Exeter Üniversitesi’nden Dr Jamie Shutler liderliğindeki su kalitesi, epidemiyoloji, uzaktan algılama ve modelleme uzmanlarından oluşan bir araştırma ekibi, COVID-19’un su kaynaklı bulaşma potansiyel riskini değerlendirmek için hızlı ve basit bir yol geliştirdi. kanalizasyonun oluşturduğu virüs, açık ve kapalı tatlı su şebekelerine dökülür.
Environmental Science and Technology – Water dergisinde yayınlanan yeni çalışma, 39 farklı ilçede kanalizasyon dökülmeleriyle viral bulaşmanın göreceli riskini tanımlıyor.
Çalışma, bir kanalizasyon dökülmesi durumunda viral yüklerin potansiyel gücünü hesaplamak için çevre, popülasyonun enfeksiyon oranı ve su kullanımı hakkındaki bilgileri kullandı.
Araştırma ekibi, yeni çalışmanın, virüsün topluluklar ve çevre arasında yayılmasını önlemenin yeni yollarını belirlemede yeni bir ivme sağlayabileceğine inanıyor.
Çalışmanın baş yazarı ve Cornwall’daki Exeter Üniversitesi’nin Penryn Kampüsü’nden Dr. Jamie Shutler, “Gelecekteki herhangi bir salgını durdurmak istiyorsak, uygulanabilir tüm bulaşma yollarını belirlemek ve kırmak önemlidir” dedi.
Havadaki su damlacıkları daha önce COVID-19’a neden olan virüsün bulaşmasının ana yolu olarak vurgulanmıştı, ancak başka bulaşma türlerinin de mevcut olabileceğini biliyoruz.
Önceki çalışmalar COVID-19 viral patojenlerinin, popülasyon enfeksiyon oranlarıyla tutarlı konsantrasyonlarda arıtılmamış atık suda bulunabileceğini göstermiştir. COVID-19 ile ilgili çalışmalar hala nispeten erken olsa da, diğer insan koronavirüslerinin atık suda hayatta kaldığı ve daha soğuk su sıcaklığının viral sağkalımı artırması muhtemel olduğu belgelenmiştir.
Araştırma ekibi, bu bilgiyi ve mevcut yöntemleri kullanarak kanalizasyonla kirlenmiş sudan bulaşma riskinin zamanla nasıl azaldığını belirledi.

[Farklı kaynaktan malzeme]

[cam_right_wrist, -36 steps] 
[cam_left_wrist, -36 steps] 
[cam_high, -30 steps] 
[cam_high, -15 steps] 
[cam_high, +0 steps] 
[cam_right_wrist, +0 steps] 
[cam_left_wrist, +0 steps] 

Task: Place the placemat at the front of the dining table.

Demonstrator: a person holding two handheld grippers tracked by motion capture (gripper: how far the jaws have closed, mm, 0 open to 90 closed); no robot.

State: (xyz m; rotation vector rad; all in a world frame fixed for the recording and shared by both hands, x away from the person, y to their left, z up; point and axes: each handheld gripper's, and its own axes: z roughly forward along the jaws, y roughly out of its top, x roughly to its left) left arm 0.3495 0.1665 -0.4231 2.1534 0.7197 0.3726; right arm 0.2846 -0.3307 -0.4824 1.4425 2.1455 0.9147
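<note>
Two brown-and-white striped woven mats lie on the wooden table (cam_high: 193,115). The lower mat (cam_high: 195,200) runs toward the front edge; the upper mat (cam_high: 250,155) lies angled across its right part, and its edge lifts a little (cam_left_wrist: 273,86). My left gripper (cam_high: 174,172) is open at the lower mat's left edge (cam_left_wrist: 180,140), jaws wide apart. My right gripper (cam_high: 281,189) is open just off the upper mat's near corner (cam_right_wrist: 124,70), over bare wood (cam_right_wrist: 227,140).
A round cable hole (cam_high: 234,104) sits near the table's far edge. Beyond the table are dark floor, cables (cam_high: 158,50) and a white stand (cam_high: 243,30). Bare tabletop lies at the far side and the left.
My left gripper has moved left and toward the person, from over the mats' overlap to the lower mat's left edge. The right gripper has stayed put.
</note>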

Bu sorunun, güvenli sanitasyon sistemlerine sahip olma olasılığı daha düşük olan gecekondu mahalleleri, favellalar veya mülteci kampları gibi büyük oranda geçici yerleşim yerlerinin bulunduğu dünyanın bazı bölgelerinde özellikle sorunlu olması muhtemeldir. Veya yüksek enfeksiyon oranlarına sahip olan ve aynı zamanda bir kanalizasyon dökülmesinden muzdarip olan yoğun nüfuslu herhangi bir bölge.
Ekip, yerleşik kirlilik analizi yöntemlerini değiştirerek, bir kanalizasyon dökülmesinden sonra nehirlerdeki viral konsantrasyonu tahmin edebildi. Bu, 39 ülke için kontamine su yollarının insanlara oluşturduğu göreceli bulaşma riskini hesaplayabilecekleri anlamına geliyordu.

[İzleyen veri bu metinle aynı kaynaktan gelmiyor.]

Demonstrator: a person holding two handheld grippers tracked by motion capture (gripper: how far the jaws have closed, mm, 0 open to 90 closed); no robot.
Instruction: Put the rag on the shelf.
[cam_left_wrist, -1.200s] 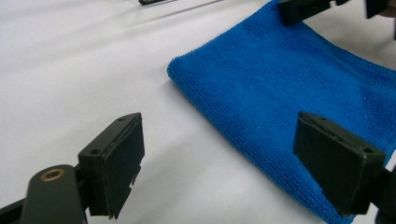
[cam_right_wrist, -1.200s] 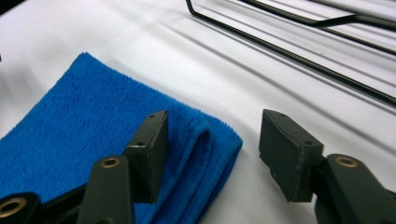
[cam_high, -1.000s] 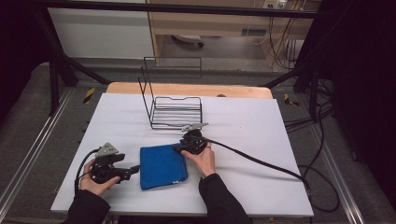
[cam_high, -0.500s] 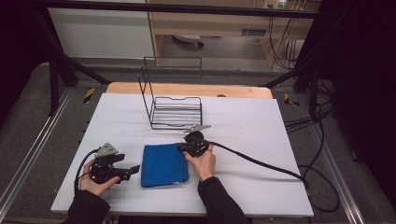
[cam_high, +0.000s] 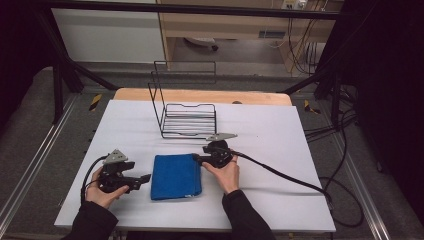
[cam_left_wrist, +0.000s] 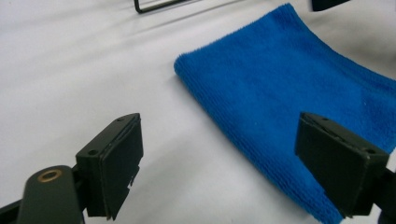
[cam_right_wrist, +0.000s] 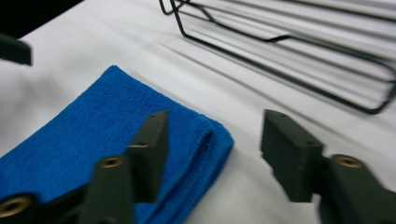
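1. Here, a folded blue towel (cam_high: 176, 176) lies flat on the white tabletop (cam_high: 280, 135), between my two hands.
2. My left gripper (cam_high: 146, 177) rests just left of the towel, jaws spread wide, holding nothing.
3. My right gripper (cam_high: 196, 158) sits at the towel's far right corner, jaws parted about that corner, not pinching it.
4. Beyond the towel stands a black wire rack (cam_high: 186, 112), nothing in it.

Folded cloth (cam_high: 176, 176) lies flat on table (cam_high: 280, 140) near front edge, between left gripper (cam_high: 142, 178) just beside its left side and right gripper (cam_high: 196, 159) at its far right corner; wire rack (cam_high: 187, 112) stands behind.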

Ekip, bu yöntemlerin kolayca elde edilebilen nüfus, enfeksiyon oranı ve çevresel verilerin kullanımı yoluyla kanalizasyon dökülmeleriyle ilişkili bulaşma riskini değerlendirmek için hızlı bir yol sağladığını ve bir dökülmeyi takiben kanıta dayalı kılavuzluğa izin verdiğini ileri sürüyor.
Dr Shutler şunları ekledi: “Su şirketlerinin veya STK’ların bir dökülmeden sonra bulaşma riskini tahmin etmek için ücretsiz olarak kullanılabilen basit hesap çizelgesi hesaplayıcımızı kullanacağını umuyoruz. Daha sonra bu bilgileri halka tavsiyelerde bulunmak için kullanabilirler.”
Bu araştırma kısmen, su kalitesini incelemek ve izlemek için yeni yöntemlere odaklanan Avrupa Birliği projesi Aquasense tarafından finanse edildi.
Araştırma, Cornwall’daki Exeter Üniversitesi, Glasgow Üniversitesi, Polonya’daki Łukasiewicz-Elektron Teknolojisi Enstitüsü ve Kraków, Polonya’daki Ziraat Üniversitesi arasındaki işbirliğinden kaynaklandı.